Please pray for these confused Church leaders.
On Thursday Bolivian Marxist leader Evo Morales gave Pope Francis a hammer and sickle Crucifix upon his arrival in the impoverished South American nation.
From the video — Pope Francis was smiling as he accepted the Communist gift.
At first the media reported Francis was upset with the gift.
But later the Vatican said that was not the case.
Morales gave Francis the crucifix carved into a hammer and sickle upon Francis’ arrival in Bolivia Wednesday, immediately raising eyebrows given Morales’ past attacks on the church and his socialist bent.
It turns out, the crucifix was originally designed by a Jesuit activist, the Rev.

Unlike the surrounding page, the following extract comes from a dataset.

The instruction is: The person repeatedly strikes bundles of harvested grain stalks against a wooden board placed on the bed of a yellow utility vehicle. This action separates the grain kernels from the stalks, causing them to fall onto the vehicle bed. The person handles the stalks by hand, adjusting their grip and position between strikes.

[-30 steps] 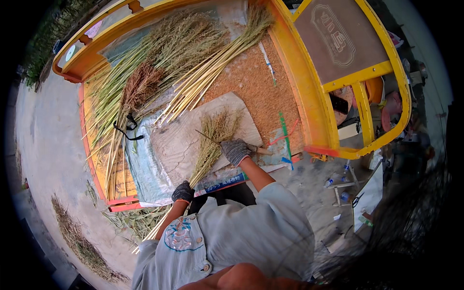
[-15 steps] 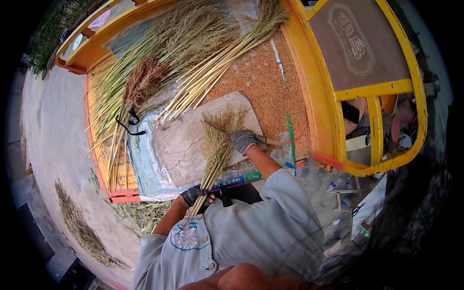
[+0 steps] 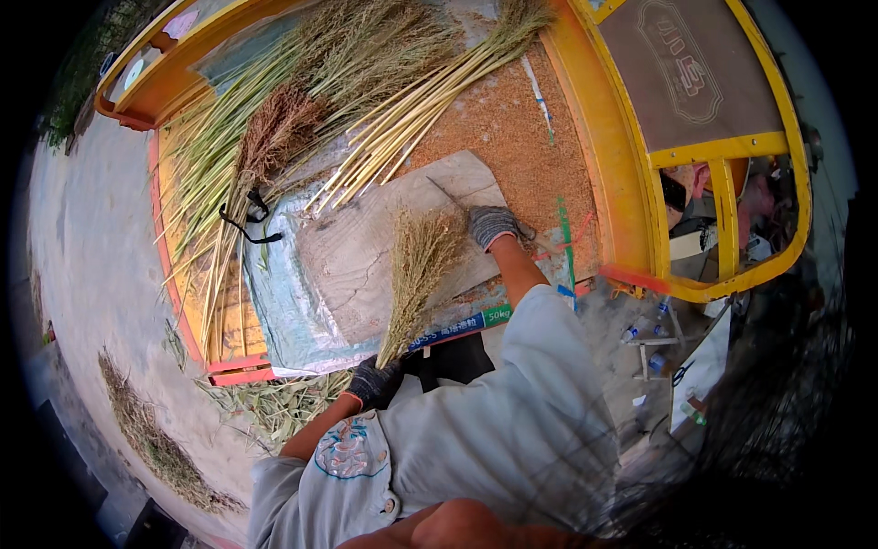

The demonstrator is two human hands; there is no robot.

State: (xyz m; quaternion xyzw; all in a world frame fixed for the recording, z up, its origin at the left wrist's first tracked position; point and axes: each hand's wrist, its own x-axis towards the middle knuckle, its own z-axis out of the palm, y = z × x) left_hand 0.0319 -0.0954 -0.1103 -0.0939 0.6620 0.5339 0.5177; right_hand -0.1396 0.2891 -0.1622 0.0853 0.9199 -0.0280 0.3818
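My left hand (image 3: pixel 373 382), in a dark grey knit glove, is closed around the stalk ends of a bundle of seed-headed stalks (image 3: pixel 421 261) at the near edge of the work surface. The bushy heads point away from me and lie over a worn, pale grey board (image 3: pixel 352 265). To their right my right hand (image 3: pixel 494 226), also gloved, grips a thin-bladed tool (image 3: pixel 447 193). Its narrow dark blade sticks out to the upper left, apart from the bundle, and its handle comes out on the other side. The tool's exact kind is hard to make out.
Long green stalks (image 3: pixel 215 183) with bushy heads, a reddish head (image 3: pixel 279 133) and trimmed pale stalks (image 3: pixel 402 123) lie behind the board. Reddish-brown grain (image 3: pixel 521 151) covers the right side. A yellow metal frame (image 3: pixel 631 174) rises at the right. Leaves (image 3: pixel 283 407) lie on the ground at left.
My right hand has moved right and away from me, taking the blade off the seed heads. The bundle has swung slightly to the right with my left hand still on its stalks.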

Luis Espinal, who was assassinated in 1980 by suspected paramilitaries during the months that preceded a military coup. Francis, a fellow Jesuit, stopped his motorcade to pray at the site where Espinal’s body had been dumped.
The Vatican spokesman, the Rev. Federico Lombardi, said Thursday the pope had no idea that Espinal had designed the crucifix and was surprised to receive it — a reaction clearly visible in the footage of the encounter. Some reports suggested the pope told Morales “This isn’t good;” one of Francis’ friends sent a tweet quoting him as saying such. But Lombardi said it wasn’t known what the pope had said.
Lombardi said Espinal had designed the crucifix as a symbol of dialogue and commitment to freedom and progress for Bolivia, not with any specific ideology in mind. Lombardi said he personally wasn’t offended by it.
“You can dispute the significance and use of the symbol now, but the origin is from Espinal and the sense of it was about an open dialogue, not about a specific ideology,” Lombardi said.
He noted the context in which Espinal was living: as a priest working for social justice in Bolivia during a period of instability that preceded a right-wing dictatorship known for human rights abuses.
However, one of Espinal’s friends and fellow Jesuits, the Rev. Xavier Albo, said Espinal’s intent was for the church to be in dialogue with Marxism, and said Espinal had altered his crucifix to incorporate the Communists’ most potent symbol: the hammer and sickle.
“In this he clearly wanted to speak about the need to permanently dialogue not just with Marxism but with peasants and miners etc.,” Albo told The Associated Press earlier this month.
The Vatican launched a harsh crackdown on Liberation Theology in the 1970s and 1980s, fearing that Marxists were using its “preferential option for the poor” to turn the Gospel into a call for armed revolution.
The Bolivian government insisted the gift wasn’t a political maneuver of any sort, but was a symbol that Morales thought the “pope of the poor” would appreciate.